Open patrickcmbooth opened 5 years ago
I am also getting the same result. I hope that is not a twitter restriction.
I am also facing a similar issue. The number of users returned with --user
tag is way less than the actual number of tweets.
I scrolled through realDonaldTrump
twitter page for a long time, Twitter is only loading ~800 tweets (till Mar 17) and stops loading old tweets thereafter. It seems like a restriction from twitter.
With this query I got 15000+ tweets and it is still querying... It could be that twitter is indeed blocking some ip addresses or user agents.
Can you try using different user agents HEADERS to see if this allows you to query?
I am having a similar issue. or worst. I put in 'twitterscraper realDonaldTrump --user --output=tweets15.json' in the command line. No tweet was scrapped. Changing the user name does not seem to work neither
Would be best if you use getoldtweets3 library. [https://github.com/Mottl/GetOldTweets3].
works perfectly for me. I had issues initialising this taspinar library
@marquisvictor Hi there, I tried to load getoldtweets3. It says that it is not recognized. Would you kindly help me out?
Yeah i encountered this same issue at first.. Here's what worked for me.
I navigated to the directory/folder of Getoldtweets3.
Once i'm inside the Getoldtweets3 folder, look for another folder called "Bin". open it, you should see a pycache folder, and a Getoldtweets3 file.
Copy just the Getoldtweet3 file, and go back a step to the Getoldtweets folder, Paste it there, and rename it to "Getoldtweets.py"
Then fire up your command prompt in that same folder, i hope you're computer savvy enough to do that,. well, if not, just let me know, i'll be glad to show you how.

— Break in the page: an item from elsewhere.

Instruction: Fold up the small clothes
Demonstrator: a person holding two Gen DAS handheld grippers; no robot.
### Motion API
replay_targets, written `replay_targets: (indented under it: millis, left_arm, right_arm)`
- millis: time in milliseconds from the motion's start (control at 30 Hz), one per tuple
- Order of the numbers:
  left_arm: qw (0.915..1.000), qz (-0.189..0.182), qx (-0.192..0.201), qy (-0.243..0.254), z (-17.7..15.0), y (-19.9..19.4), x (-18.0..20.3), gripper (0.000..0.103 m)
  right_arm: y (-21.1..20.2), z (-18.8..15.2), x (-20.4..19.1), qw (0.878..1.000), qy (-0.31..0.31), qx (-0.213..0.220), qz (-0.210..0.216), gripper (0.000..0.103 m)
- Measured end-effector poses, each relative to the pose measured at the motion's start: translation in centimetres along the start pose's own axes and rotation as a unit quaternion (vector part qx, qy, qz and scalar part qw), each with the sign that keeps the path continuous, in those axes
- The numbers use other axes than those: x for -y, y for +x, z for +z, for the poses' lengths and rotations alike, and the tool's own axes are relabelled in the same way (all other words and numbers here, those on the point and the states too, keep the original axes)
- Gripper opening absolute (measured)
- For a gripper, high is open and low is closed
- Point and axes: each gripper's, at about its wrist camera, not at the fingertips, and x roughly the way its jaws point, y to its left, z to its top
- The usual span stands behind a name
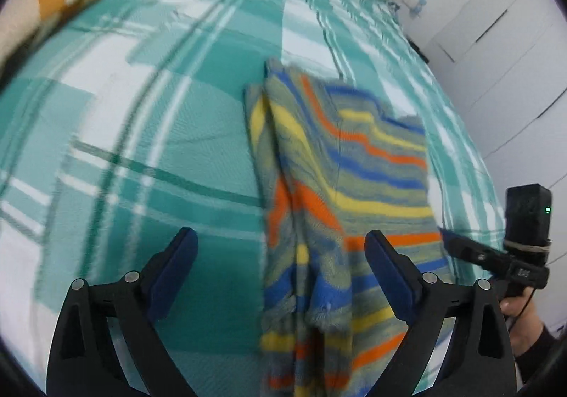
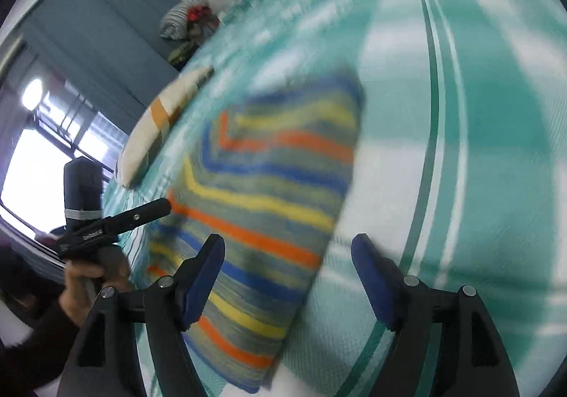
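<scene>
One striped garment (image 1: 340, 184) lies on the teal plaid bedspread (image 1: 159, 149), already doubled over by the look of its layered edges, with a cream pillow (image 1: 53, 3) well apart at the far corner. We judge it soft, light and limp, a fleecy knit that will drape and slump rather than hold a crease, so it should be pinched through all layers at a corner or along a hem, not in the middle where only the top ply would lift. Our left gripper (image 1: 280, 255) stands wide and released, nothing pressed between the blue pads; in its own view the near end of the garment runs down between the jaws, closer to the right-hand finger, whose tip overlaps the cloth's edge, though we cannot tell if it touches. Our right gripper (image 2: 287, 262) is likewise released and empty; in its view the garment's near corner passes beside and beneath the left-hand finger, while the right-hand finger hangs over bare bedspread. Both views are blurred. We expect each jaw needs to settle over an edge before closing, or the loose layers may slide apart.
</scene>
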Motion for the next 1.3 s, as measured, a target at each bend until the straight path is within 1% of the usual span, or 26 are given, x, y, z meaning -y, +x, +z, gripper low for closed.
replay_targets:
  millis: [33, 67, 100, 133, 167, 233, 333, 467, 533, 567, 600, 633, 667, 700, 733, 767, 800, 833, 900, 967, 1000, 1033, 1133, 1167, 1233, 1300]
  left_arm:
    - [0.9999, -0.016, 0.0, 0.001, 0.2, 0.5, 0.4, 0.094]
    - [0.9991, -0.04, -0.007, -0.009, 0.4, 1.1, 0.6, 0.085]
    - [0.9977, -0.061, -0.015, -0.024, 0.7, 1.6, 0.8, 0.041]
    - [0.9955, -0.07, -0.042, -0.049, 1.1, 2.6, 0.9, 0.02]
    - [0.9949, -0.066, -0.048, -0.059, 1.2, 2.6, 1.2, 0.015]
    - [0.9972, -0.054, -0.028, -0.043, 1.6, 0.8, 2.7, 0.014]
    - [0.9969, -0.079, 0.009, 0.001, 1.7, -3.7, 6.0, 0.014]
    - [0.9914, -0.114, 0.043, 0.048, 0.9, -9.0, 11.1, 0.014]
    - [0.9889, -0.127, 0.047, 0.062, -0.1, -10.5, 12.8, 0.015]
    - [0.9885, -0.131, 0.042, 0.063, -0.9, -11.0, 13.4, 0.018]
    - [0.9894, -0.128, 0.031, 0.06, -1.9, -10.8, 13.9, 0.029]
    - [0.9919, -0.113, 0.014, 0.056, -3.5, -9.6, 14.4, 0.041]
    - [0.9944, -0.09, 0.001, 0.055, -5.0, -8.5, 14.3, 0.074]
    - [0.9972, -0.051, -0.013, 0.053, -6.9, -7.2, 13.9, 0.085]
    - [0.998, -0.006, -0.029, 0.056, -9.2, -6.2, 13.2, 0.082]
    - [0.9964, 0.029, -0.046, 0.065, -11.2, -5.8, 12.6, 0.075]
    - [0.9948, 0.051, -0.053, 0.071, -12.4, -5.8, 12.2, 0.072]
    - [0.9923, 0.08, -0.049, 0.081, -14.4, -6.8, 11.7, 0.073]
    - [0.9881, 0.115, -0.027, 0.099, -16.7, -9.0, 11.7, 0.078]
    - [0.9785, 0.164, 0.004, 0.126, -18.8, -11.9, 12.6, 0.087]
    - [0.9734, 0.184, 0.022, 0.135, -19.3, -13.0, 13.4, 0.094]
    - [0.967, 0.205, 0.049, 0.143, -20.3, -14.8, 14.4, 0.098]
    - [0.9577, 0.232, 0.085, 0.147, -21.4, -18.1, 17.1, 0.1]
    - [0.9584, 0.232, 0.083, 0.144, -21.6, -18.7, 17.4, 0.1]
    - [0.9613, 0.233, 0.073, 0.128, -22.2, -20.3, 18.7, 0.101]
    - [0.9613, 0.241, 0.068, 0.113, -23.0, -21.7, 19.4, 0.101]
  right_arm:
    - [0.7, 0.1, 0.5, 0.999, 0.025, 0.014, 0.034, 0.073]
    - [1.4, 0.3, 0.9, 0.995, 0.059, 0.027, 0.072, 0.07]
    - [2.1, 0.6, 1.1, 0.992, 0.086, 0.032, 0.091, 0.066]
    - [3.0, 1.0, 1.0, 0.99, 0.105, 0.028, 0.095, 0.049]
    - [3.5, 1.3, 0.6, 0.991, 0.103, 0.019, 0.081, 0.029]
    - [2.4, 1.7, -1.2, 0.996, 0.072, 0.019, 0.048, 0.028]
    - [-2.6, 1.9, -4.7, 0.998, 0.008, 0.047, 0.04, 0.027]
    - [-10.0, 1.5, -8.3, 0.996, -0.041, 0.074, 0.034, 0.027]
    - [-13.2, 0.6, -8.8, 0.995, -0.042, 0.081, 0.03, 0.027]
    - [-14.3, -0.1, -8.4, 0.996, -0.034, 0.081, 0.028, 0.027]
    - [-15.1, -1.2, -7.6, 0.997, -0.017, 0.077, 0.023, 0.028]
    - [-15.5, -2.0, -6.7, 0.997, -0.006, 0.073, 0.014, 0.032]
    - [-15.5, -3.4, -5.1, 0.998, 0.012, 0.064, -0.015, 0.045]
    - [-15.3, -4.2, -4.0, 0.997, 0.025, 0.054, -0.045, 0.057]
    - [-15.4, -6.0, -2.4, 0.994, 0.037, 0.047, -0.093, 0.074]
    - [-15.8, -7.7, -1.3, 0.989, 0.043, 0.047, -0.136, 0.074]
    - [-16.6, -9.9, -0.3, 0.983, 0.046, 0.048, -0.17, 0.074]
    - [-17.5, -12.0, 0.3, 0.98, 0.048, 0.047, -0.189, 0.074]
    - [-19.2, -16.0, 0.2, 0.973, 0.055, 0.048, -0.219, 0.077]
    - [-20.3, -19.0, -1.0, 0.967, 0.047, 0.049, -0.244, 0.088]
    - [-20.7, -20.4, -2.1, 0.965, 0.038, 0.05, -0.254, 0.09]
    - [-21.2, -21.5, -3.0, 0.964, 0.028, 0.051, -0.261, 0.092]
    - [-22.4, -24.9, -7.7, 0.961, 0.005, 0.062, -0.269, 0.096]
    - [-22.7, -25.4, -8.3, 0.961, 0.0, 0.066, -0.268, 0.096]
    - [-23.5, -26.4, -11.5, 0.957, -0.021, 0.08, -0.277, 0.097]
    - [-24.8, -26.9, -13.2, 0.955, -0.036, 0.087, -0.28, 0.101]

after opening up the command prompt, you paste the following code
py -3.6 GetOldTweets3.py --username "barackobama" --since 2015-09-10 --until 2015-09-12 --maxtweets 10
please be wary of the "py -3.6" argument.. If you have set python path as an environment variable such that you can call it from cmd, just do
python GetOldTweets3.py --username "barackobama" --since 2015-09-10 --until 2015-09-12 --maxtweets 10
and that should work just fine. I've been pilling up backdated tweets for the past two weeks now. trying to garner enough big data for my analysis. please let me know if you have any issues going forward.
@RishengP
@marquisvictor Yay, it works!!!!Thanks man, I really appreciate it. Hey real quick. Do you by any chance know any package can help us pull out info on retweets, such as retweeter id/ retweeter usernames?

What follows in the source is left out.